Known above all for having given birth to the Emperor Octavian Augustus, in the I century B.C., the city of Velletri is located at the southern end of the Roman Castles and constitutes the most extensive commune.
In the center, in Piazza Cairoli, stands the Torre del Trivio of fourteenth-century origin, whose current appearance is due to the interventions that were needed after the Second World War. Next to it is the Church of Santa Maria Assunta in Cielo, rebuilt between the XVII and XVIII centuries. The most important place of worship of the city and seat of the diocese Suburbicaria Velletri-Segni is however the cathedral of San Clemente, attested on the place already in ancient times, and rebuilt first in the thirteenth century and then in the seventeenth century.
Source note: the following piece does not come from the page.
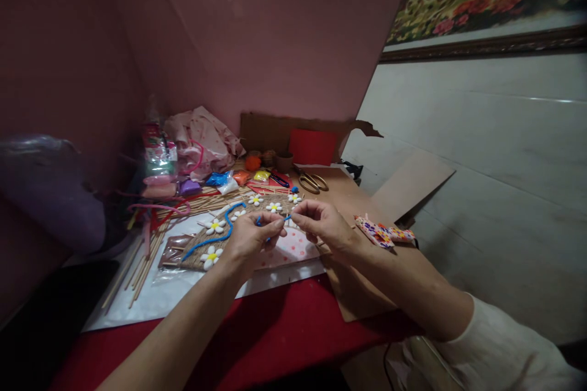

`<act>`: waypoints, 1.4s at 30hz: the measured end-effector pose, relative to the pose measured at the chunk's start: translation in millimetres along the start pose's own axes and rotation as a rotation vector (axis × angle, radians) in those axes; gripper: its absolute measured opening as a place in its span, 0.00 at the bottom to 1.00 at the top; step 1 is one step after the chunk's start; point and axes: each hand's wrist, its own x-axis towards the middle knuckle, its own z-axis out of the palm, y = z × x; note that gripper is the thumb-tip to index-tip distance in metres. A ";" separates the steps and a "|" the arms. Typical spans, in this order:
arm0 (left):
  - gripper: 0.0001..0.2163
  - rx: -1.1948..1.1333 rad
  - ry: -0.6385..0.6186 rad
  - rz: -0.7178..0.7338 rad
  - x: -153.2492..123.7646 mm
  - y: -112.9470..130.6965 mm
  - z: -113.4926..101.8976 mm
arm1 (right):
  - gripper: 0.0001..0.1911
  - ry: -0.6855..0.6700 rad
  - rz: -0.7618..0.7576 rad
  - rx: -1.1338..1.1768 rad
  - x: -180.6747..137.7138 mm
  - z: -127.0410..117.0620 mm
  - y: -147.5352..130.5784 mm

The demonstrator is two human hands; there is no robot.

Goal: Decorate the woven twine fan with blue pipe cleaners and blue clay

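Both hands are raised in front of me over a twine-wrapped, fan-like piece [202, 243]. Between them runs a short, thin blue strand that looks like modelling clay [287, 217]. My left hand [257, 233] is closed in a pinch, with blue showing at its fingers. My right hand [323, 224] pinches the strand's other end between thumb and fingertips. A longer wavy blue strand [228, 223] lies across the twine, left of my hands. White daisies with yellow centres [211, 258] decorate the twine. Pink dotted fabric [293, 248] shows below my fingers, partly hidden.
Gold-handled scissors [313, 182] and small bags of coloured clay [241, 178] lie behind the piece. Thin wooden sticks [144, 263] are at left. A flower-patterned item [383, 232] rests on cardboard [342, 195] at right. The red tablecloth [284, 317] forms the near edge.
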 end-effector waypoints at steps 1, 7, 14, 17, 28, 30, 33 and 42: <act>0.10 0.001 -0.005 0.000 -0.3 0.4 0.4 | 0.16 -0.002 -0.002 -0.002 0.4 -0.4 0.2; 0.14 0.025 -0.033 0.000 -3.6 1.2 1.4 | 0.16 -0.009 -0.014 -0.003 2.8 -2.3 0.5; 0.13 0.019 -0.020 0.023 -1.7 0.4 -0.1 | 0.16 -0.043 0.006 0.019 3.3 -4.1 -1.9; 0.13 0.027 -0.025 0.024 -0.9 0.3 0.5 | 0.16 -0.063 0.023 0.037 4.7 -6.8 -2.5; 0.25 0.106 0.161 -0.001 -1.9 6.9 -1.7 | 0.13 -0.085 -0.012 -0.016 24.7 -11.1 -19.4; 0.26 0.141 0.260 0.046 -0.1 14.2 -6.7 | 0.13 -0.096 -0.018 -0.048 29.2 -11.2 -25.8; 0.23 0.105 0.429 0.184 5.6 27.9 -20.8 | 0.12 -0.117 -0.036 -0.134 37.9 -8.1 -30.7; 0.09 0.514 0.760 0.456 27.6 27.9 -65.6 | 0.01 -0.110 -0.088 -0.537 73.2 20.7 -23.7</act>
Inside, among the many works of artistic interest, stand out the medieval mosaics of the crypt, depicting the translation of the bodies of the Saints Ponziano and Eleuterio, here preserved, and that place next to the portal of access to the sacristy in which we see portraits of the Virgin and four Saints.
In the cloister of the cathedral is the Diocesan Museum founded in 1927 by Cardinal Basilio Pompili, and here rearranged in 2000. The collection is exhibited in six halls and boasts pieces of great value such as the precious Veliterna Cross decorated with enamels and pearls, dating back to the XII century, and the medieval and renaissance tables painted by Gentile da Fabriano, Bicci di Lorenzo and Antoniazzo Romano.
The Diocesan Museum is today part of the Velletri Urban Museum system, together with the Museum of Geopaleontology and Prehistory of the Alban Hills and the Civic Archaeological one.
The latter is housed in the imposing town hall, where it is set on two floors, and exhibits archaeological finds from Velletri and the neighbouring territory. There are urns, sculptures, epigraphs, clay slabs and everyday objects. Among the most interesting works are certainly the sarcophagus of the II century A.D. carved with depictions of the “Fatigues of Hercules” and the “Slab of the Orante”, late antique sepulchral slab with scenes of the Old and New Testament.
In the center, near the Cathedral, finally rises the sixteenth century “Porta Neapolitan”, the last shred of the ancient city walls, damaged but not destroyed by the heavy bombing suffered by Velletri in 1944.